LASA also provides a number of exciting programs designed to foster and promote innovation in aged care (innovAGEING), support and develop emerging leaders (the LASA Mentoring and Next Gen programs), and promote and celebrate excellence (the LASA Excellence in Age Services Awards).

We also seek to energise our members by staging events that celebrate aged care.

This year we will be asking employers and the public to thank aged care staff for a job well done on Aged Care Employee Day on Saturday, August 7th.

This Christmas, we will be asking older Australians who receive aged care services and staff who provide care to take part in the Big Christmas Sing-a-long, following on from the huge success of our inaugural event in 2020.

 

What has been your biggest challenge, and how did you overcome it?

There have been a number of challenges since I began with LASA in 2016. First and foremost was creating a unified organisation able to represent age services providers to the government and to the public. This has involved unifying five existing state-based organisations into a single, national, member-focused organisation. From there, we built our memberships and a suite of services and supports; which helps our members navigate a complex system of funding arrangements and regulatory requirements.

A key element of leading an industry peak body is consistent and clear communication. This is particularly the case when navigating complex issues such as the Royal Commission, and managing the intense public scrutiny that followed. There have been many allegations concerning individual aged care providers, and this threatens to tarnish the reputation of the majority. 

Holding the government to task over funding cuts to aged care while managing the expectations of our members has also been a challenge. We’ve had to represent the sector and support our members throughout a challenging set of issues over a number of years while demonstrating how our sector can be part of the solution, not the problem.

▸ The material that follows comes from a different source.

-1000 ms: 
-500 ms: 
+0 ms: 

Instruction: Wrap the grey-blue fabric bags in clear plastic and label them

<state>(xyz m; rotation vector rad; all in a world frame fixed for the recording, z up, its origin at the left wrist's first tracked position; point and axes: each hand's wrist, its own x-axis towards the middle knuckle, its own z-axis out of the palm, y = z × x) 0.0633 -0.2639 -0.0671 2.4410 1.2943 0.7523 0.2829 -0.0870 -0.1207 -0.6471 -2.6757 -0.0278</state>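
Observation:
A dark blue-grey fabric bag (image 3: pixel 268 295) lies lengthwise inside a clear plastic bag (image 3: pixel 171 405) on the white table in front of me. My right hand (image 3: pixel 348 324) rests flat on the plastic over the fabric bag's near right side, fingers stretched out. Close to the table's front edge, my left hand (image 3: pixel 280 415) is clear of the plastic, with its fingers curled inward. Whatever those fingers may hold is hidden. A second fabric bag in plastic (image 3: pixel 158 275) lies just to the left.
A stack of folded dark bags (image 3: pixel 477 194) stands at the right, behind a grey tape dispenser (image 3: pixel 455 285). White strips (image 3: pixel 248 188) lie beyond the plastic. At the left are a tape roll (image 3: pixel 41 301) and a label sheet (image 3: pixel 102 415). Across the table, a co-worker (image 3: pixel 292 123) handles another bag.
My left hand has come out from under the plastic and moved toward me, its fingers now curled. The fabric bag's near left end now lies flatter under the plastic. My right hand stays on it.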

Perhaps the greatest challenge has been supporting our members during the COVID-19 pandemic, and the terrible toll the virus has taken in aged care. We have worked tirelessly to support providers to keep those in their care safe. Whilst also advocating governments to ensure that we are doing all we can to realise this outcome.

 

What do you think a person needs to become a respected leader, and how would you describe your leadership style?

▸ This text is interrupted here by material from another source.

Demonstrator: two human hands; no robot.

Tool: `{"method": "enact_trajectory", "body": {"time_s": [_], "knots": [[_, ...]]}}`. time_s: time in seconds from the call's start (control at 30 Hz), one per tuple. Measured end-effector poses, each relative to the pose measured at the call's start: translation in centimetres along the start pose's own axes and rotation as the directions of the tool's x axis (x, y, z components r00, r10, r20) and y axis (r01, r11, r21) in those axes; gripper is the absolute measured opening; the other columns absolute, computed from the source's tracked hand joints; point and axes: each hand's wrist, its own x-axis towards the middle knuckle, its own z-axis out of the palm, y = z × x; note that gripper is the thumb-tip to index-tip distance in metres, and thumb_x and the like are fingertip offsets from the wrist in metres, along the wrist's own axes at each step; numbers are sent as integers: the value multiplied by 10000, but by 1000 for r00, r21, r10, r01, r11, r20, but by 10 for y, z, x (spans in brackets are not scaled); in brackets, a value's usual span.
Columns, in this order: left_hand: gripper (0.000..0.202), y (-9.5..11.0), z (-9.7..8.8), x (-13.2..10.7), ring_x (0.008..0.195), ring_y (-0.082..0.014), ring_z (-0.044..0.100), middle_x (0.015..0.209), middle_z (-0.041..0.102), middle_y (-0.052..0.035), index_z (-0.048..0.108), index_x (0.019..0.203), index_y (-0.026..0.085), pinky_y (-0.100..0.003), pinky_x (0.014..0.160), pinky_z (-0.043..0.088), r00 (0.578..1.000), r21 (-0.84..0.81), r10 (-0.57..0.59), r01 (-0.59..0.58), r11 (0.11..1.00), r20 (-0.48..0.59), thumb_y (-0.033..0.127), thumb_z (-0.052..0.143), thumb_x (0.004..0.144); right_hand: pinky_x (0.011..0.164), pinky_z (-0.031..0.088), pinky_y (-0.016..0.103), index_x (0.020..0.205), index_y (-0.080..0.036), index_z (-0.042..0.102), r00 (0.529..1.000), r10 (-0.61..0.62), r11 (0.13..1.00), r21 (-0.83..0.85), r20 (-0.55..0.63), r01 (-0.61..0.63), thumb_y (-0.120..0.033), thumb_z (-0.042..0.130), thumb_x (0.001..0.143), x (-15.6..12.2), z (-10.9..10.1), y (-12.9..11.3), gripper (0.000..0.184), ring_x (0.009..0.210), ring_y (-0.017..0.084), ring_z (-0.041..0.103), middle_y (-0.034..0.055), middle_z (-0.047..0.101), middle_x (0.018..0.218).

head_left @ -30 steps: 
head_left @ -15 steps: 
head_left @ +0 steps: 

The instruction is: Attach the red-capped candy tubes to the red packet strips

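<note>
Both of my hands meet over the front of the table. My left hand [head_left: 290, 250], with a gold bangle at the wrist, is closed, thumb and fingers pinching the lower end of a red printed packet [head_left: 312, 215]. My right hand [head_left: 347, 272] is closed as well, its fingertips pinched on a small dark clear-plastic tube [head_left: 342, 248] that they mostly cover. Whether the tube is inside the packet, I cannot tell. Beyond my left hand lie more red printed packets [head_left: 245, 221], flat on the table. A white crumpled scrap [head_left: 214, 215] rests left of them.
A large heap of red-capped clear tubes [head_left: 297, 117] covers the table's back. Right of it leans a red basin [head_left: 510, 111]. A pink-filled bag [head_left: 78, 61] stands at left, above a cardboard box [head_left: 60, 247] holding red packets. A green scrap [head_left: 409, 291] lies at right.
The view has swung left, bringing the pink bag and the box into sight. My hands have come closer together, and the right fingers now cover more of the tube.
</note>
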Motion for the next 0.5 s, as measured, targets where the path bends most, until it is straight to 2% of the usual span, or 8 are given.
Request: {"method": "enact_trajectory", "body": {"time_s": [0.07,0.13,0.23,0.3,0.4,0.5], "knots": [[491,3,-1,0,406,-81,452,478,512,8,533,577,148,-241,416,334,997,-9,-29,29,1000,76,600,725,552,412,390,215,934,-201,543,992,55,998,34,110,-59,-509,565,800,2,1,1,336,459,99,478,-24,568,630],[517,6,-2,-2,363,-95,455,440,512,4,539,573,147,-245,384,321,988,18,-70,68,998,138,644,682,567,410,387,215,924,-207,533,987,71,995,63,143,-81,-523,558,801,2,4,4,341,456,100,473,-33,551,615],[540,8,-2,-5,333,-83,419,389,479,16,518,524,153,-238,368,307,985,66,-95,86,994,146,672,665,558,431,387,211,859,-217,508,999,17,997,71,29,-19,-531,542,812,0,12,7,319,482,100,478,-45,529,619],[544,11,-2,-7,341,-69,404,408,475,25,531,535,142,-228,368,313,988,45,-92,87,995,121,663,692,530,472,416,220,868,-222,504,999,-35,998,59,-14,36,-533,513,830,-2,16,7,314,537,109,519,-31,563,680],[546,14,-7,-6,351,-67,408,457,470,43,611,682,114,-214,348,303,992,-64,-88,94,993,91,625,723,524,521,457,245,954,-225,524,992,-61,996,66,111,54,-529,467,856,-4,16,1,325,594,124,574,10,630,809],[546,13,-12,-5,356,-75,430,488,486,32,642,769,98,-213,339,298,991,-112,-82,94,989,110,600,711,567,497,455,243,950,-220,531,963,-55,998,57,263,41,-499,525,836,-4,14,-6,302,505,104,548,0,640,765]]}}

The ideal attributes for a leader are self-belief, humility, focus, perseverance and resilience. The skills needed include communication and engagement (internal and external), an ability to listen, performance management (with a focus on results, relationships, resources, and reputation), an ability to understand and interpret the operating context (short and long term), and being attuned to competitors and collaborators.   

Personally, I believe that I am engaging, collegiate, inclusive, decisive (when needed), focused, practical, influential and I bring an element of creative vision. 

 

What keeps you up at night? 

The short-term sector issues. The financial pressures on members and workforce shortages, which, in turn, impacts the ability of members to consistently meet the needs of older Australians.

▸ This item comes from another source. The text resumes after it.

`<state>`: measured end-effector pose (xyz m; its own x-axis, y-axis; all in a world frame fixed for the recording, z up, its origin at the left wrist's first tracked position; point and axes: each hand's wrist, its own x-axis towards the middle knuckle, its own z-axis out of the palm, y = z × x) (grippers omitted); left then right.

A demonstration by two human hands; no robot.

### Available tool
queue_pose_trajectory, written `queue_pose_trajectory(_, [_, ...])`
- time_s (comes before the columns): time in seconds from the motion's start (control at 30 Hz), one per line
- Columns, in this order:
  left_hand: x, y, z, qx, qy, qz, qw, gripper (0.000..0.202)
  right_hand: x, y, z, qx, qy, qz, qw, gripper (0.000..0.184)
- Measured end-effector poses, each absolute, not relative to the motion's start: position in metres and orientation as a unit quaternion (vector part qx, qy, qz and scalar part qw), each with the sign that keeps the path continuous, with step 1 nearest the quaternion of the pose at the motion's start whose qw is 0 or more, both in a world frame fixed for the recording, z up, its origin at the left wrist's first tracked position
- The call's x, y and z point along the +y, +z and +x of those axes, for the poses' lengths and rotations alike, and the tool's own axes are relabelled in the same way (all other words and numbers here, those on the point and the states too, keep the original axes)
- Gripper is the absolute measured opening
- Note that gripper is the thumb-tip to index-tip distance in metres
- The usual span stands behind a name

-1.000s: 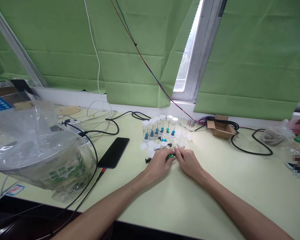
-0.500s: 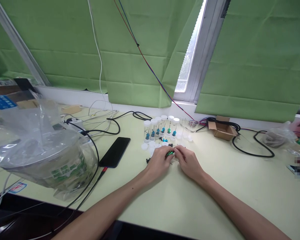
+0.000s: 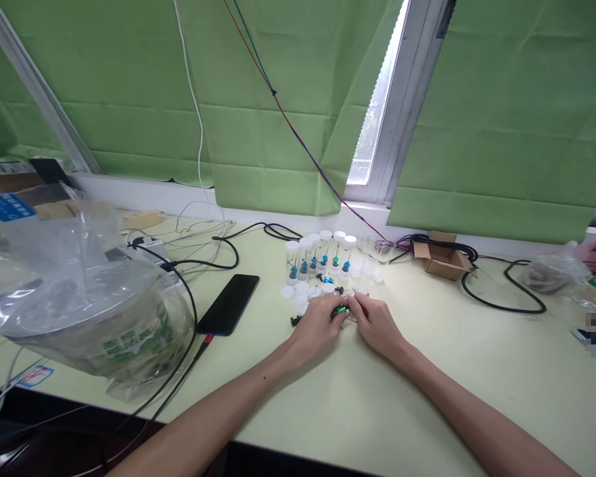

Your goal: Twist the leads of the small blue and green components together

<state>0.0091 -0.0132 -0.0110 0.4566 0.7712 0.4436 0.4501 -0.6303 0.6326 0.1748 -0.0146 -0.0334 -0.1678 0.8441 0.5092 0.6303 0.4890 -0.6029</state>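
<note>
My left hand (image 3: 320,324) is closed round a small shiny green part (image 3: 340,309), which shows between thumb and fingers. Fingertips pressed together, my right hand (image 3: 378,322) meets it from the right side; what it pinches is too small to make out. Just behind both hands stand several clear vials (image 3: 346,256) with white caps, holding blue or green pieces on thin rods. Loose white caps (image 3: 287,292) lie in front of them. A small blue piece (image 3: 328,280) and a black piece (image 3: 296,320) rest close by on the table.
To the left lie a black phone (image 3: 229,304) with a cable and a large plastic-wrapped tub (image 3: 139,331). A small open cardboard box (image 3: 444,257) and black cables (image 3: 514,310) sit at the back right. Clear empty vials (image 3: 385,250) stand behind the caps.
My hands have shifted only slightly. The green part shows a little lower and further right between the fingers, and the right fingertips have changed position a little.
</note>
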Motion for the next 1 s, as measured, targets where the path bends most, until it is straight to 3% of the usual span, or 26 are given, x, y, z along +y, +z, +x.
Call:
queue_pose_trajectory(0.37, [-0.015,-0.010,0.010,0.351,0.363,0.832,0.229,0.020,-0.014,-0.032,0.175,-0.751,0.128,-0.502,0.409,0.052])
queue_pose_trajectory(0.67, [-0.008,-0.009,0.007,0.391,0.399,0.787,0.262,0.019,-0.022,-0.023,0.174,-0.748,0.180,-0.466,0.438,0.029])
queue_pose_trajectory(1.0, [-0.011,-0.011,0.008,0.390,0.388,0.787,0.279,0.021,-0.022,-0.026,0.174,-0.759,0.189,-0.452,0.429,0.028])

Another is realising the Royal Commission’s intent for once-in-a-generation reform, and understanding that failure is not an option. In the last two decades, we’ve had 20 reviews and inquiries, all calling for aged care reform. None of them delivered satisfactory outcomes. 

 

If we were sitting here a year from now celebrating a great 12 months, what would we be talking about?

I would be talking about how far we have come in translating the Royal Commission recommendations into action. This would improve access to quality care for older Australians; improved pay and access to training for aged care staff, and a more transparent and viable financial position for providers and clarity in audit and regulatory processes.

Above all, I feel we need a clear vision to complete the transformation of aged care into a world-class sector, one that values frail and vulnerable Australians and recognises the contribution of the workforce.